PROBLEM TO WORK ON - Nothing in the data should be left out or altered when it is retyped.
━━━ SUPPLIED ENTRIES ━━━
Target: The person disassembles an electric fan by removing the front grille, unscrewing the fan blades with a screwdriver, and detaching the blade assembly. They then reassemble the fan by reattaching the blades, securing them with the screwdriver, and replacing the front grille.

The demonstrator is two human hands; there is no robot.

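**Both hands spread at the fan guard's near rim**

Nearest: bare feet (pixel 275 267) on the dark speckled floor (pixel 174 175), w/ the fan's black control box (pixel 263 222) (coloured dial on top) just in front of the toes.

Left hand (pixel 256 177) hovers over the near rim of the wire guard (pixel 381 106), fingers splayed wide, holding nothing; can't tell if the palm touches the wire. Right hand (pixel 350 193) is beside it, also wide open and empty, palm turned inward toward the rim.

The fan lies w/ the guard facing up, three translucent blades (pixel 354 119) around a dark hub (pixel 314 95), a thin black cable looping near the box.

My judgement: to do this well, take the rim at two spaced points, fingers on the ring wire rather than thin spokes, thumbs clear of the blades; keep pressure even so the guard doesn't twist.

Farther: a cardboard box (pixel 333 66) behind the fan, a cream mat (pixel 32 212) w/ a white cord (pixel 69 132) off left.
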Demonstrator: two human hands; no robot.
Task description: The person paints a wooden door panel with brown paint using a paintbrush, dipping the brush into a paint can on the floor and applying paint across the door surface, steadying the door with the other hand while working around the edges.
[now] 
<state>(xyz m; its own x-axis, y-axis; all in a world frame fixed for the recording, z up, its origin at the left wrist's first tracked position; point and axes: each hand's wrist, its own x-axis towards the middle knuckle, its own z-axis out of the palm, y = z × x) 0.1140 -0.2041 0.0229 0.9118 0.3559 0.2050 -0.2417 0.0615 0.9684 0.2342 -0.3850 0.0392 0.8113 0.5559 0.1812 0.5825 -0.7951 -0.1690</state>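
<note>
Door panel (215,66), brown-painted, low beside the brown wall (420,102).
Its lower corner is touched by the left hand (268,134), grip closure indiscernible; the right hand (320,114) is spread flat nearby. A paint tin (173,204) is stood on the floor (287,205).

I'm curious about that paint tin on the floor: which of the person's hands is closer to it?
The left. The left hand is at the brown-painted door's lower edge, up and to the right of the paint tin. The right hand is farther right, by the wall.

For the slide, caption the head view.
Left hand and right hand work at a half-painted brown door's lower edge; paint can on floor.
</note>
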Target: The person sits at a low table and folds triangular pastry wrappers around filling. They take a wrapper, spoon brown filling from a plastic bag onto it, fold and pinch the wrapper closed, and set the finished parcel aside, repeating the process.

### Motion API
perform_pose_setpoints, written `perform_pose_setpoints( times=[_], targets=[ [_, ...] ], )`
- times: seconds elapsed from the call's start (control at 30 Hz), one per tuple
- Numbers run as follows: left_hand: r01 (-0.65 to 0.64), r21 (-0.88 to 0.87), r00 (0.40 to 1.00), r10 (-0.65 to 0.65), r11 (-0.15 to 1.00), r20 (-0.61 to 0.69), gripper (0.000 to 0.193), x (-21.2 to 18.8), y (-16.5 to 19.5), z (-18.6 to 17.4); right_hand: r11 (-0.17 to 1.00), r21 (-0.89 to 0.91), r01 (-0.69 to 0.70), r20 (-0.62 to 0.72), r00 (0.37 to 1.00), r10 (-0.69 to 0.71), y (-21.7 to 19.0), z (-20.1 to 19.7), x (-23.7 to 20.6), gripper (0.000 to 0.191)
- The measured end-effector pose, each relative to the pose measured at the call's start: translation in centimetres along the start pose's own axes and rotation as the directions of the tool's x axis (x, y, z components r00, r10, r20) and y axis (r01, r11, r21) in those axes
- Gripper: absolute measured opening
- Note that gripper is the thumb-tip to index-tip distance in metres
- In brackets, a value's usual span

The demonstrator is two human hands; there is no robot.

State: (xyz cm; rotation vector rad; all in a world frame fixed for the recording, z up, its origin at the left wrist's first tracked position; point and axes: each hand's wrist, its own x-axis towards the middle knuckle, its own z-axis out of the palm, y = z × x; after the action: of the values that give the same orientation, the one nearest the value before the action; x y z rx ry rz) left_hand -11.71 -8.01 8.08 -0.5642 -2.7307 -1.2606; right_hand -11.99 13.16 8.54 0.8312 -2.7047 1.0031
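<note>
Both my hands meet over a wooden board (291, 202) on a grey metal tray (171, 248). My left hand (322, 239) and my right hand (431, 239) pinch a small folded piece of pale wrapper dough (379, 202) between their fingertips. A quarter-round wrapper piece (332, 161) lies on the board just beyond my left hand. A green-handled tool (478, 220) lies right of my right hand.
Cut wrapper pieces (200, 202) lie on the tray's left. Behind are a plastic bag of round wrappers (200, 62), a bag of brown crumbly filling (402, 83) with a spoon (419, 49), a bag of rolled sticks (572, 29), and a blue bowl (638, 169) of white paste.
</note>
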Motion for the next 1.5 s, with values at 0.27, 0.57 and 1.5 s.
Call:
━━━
EXERCISE RESULT -
Target: The person disassembles an electric fan by removing the front grille, unscrewing the fan blades with a screwdriver, and detaching the blade assembly. They then reassemble the fan by reattaching the blades, securing them with the screwdriver, and replacing the front grille.

The demonstrator is two human hands; there is no robot.

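**Both hands spread at the fan guard's near rim**

Nearest: bare feet (pixel 275 267) on the dark speckled floor (pixel 174 175), w/ the fan's black control box (pixel 263 222) (coloured dial on top) just in front of the toes.

Left hand (pixel 256 177) hovers over the near rim of the wire guard (pixel 381 106), fingers splayed wide, holding nothing; can't tell if the palm touches the wire. Right hand (pixel 350 193) is beside it, also wide open and empty, palm turned inward toward the rim.

The fan lies w/ the guard facing up, three translucent blades (pixel 354 119) around a dark hub (pixel 314 95), a thin black cable looping near the box.

My judgement: to do this well, take the rim at two spaced points, fingers on the ring wire rather than thin spokes, thumbs clear of the blades; keep pressure even so the guard doesn't twist.

Farther: a cardboard box (pixel 333 66) behind the fan, a cream mat (pixel 32 212) w/ a white cord (pixel 69 132) off left.
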Demonstrator: two human hands; no robot.
Task description: The person paints a wooden door panel with brown paint using a paintbrush, dipping the brush into a paint can on the floor and applying paint across the door surface, steadying the door with the other hand while working around the edges.
[now] 
<state>(xyz m; its own x-axis, y-axis; all in a world frame fixed for the recording, z up, its origin at the left wrist's first tracked position; point and axes: each hand's wrist, its own x-axis towards the middle knuckle, its own z-axis out of the palm, y = z × x) 0.1140 -0.2041 0.0229 0.9118 0.3559 0.2050 -0.2417 0.0615 0.9684 0.2342 -0.3850 0.0392 0.8113 0.5559 0.1812 0.5825 -0.7951 -0.1690</state>
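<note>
Door panel (215,66), brown-painted, low beside the brown wall (420,102).
Its lower corner is touched by the left hand (268,134), grip closure indiscernible; the right hand (320,114) is spread flat nearby. A paint tin (173,204) is stood on the floor (287,205).

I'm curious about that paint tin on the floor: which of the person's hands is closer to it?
The left. The left hand is at the brown-painted door's lower edge, up and to the right of the paint tin. The right hand is farther right, by the wall.

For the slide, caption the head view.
Left hand and right hand work at a half-painted brown door's lower edge; paint can on floor.
</note>
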Target: The person sits at a low table and folds triangular pastry wrappers around filling. They take a wrapper, spoon brown filling from a plastic bag onto it, fold and pinch the wrapper closed, and set the finished parcel aside, repeating the process.

### Motion API
perform_pose_setpoints, written `perform_pose_setpoints( times=[_], targets=[ [_, ...] ], )`
- times: seconds elapsed from the call's start (control at 30 Hz), one per tuple
- Numbers run as follows: left_hand: r01 (-0.65 to 0.64), r21 (-0.88 to 0.87), r00 (0.40 to 1.00), r10 (-0.65 to 0.65), r11 (-0.15 to 1.00), r20 (-0.61 to 0.69), gripper (0.000 to 0.193), x (-21.2 to 18.8), y (-16.5 to 19.5), z (-18.6 to 17.4); right_hand: r11 (-0.17 to 1.00), r21 (-0.89 to 0.91), r01 (-0.69 to 0.70), r20 (-0.62 to 0.72), r00 (0.37 to 1.00), r10 (-0.69 to 0.71), y (-21.7 to 19.0), z (-20.1 to 19.7), x (-23.7 to 20.6), gripper (0.000 to 0.191)
- The measured end-effector pose, each relative to the pose measured at the call's start: translation in centimetres along the start pose's own axes and rotation as the directions of the tool's x axis (x, y, z components r00, r10, r20) and y axis (r01, r11, r21) in those axes
- Gripper: absolute measured opening
- Note that gripper is the thumb-tip to index-tip distance in metres
- In brackets, a value's usual span

The demonstrator is two human hands; there is no robot.

State: (xyz cm; rotation vector rad; all in a world frame fixed for the recording, z up, its origin at the left wrist's first tracked position; point and axes: each hand's wrist, its own x-axis towards the middle knuckle, its own z-axis out of the palm, y = z × x; after the action: of the values that give the same orientation, the one nearest the value before the action; x y z rx ry rz) left_hand -11.71 -8.01 8.08 -0.5642 -2.7307 -1.2606; right_hand -11.99 13.16 8.54 0.8312 -2.7047 1.0031
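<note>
Both my hands meet over a wooden board (291, 202) on a grey metal tray (171, 248). My left hand (322, 239) and my right hand (431, 239) pinch a small folded piece of pale wrapper dough (379, 202) between their fingertips. A quarter-round wrapper piece (332, 161) lies on the board just beyond my left hand. A green-handled tool (478, 220) lies right of my right hand.
Cut wrapper pieces (200, 202) lie on the tray's left. Behind are a plastic bag of round wrappers (200, 62), a bag of brown crumbly filling (402, 83) with a spoon (419, 49), a bag of rolled sticks (572, 29), and a blue bowl (638, 169) of white paste.
</note>
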Motion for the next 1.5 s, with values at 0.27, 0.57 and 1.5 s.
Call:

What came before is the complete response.